What characteristic of the triangle leads the the existence of the orthocenter We all know that all three altitudes of a triangle meets in the orthocenter of the triangle. It's a quite classical problem and is proven.
However, what I really wanna know is what characteristic of the triangle is the profound for this to happen? 
E.g: Is this because of the sum of 3 internal angles equals 180? In Non-Euclidean geometry, where sum of 3 internal angles is greater or smaller than 180 degree, does the 3 altitudes meets in a single point?
Or is it because of another reason?
 A: It is perhaps interesting to note that the definition of altitudes is perfectly straightforward for simplexes in higher dimensions, but that already in dimension $3$ the altitudes of a general tetrahedron are not concurrent. For instance for the tetrahedron with vertices $(0,0,0)$, $(1,0,0)$, $(0,1,0)$, $(1,0,1)$, two of the altitudes meet in the origin and two others meet in $(1,0,0)$, but there are no other points of intersection; in general position none of the altitudes will intersect.
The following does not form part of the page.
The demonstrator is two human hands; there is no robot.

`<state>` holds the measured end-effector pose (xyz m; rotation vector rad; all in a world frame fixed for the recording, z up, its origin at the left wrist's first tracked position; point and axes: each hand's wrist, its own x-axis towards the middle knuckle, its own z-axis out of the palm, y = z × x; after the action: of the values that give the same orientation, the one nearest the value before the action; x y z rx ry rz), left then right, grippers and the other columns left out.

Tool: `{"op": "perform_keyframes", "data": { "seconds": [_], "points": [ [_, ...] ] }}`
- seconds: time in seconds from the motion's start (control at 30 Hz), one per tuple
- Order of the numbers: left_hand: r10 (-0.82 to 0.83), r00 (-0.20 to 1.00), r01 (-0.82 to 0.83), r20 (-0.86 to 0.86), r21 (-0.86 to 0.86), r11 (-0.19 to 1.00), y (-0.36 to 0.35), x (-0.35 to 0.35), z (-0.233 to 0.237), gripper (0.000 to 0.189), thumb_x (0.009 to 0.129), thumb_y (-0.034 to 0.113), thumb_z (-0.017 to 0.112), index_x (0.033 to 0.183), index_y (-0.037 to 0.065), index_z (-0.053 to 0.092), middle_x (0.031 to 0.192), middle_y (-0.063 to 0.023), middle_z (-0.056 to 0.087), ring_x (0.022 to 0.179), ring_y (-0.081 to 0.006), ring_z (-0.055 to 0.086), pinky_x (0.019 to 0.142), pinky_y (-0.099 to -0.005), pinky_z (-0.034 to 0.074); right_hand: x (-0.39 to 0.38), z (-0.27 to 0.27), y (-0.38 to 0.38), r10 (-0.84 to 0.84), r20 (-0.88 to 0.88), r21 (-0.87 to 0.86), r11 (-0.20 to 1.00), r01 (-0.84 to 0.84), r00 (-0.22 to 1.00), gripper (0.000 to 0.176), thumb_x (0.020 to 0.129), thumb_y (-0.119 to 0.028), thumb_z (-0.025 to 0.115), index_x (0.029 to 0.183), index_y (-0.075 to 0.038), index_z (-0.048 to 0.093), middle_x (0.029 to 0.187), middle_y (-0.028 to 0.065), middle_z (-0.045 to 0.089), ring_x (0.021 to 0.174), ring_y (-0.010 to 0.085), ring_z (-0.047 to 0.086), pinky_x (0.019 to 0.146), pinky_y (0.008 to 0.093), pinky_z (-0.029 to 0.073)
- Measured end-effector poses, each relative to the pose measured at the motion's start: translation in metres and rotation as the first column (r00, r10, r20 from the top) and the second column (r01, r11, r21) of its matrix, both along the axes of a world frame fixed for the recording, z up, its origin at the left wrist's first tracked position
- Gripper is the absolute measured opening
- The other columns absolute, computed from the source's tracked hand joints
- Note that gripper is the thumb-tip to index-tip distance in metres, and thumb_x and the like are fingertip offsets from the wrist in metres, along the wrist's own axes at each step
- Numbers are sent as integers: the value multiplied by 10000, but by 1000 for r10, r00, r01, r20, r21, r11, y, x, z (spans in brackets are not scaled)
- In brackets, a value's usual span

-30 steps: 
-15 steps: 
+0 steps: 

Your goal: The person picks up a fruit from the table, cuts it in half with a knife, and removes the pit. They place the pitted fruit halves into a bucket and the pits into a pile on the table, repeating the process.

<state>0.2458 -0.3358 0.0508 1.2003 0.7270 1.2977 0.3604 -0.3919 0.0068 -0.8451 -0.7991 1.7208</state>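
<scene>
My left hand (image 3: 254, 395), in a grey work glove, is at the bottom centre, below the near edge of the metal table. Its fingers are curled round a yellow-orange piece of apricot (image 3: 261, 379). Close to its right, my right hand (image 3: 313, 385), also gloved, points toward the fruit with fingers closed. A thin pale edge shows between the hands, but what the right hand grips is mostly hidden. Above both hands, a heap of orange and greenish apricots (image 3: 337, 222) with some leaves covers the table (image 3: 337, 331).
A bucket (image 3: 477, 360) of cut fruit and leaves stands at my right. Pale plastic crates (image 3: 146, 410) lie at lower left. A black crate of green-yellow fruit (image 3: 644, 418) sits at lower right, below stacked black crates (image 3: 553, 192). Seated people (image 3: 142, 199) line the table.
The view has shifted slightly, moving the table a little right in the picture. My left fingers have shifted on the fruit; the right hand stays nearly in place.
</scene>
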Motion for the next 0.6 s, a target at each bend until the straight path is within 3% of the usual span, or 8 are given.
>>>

A: The proofs I know all use Euklidean geometry (e.g. the orthocenter is the intersection of the middle orthogonals for a bigger triangle).
In synthetic geometry, one can consider translation planes with an orthogonality relation and the Fano axiom (diagonals of a nondegenerate parallelogram intersect), thus minimally allowing the proof above. One can show that this makes the geometry at least a Pappus plane.
A: Vladimir Arnol'd often emphasized that it was because of the Jacobi identity in Lie algebras.  I think he might have meant the algebra so(3) represented as $R^3$ with vector cross-product as the multiplication, but am not sure, and it would be nice to see his remark explained.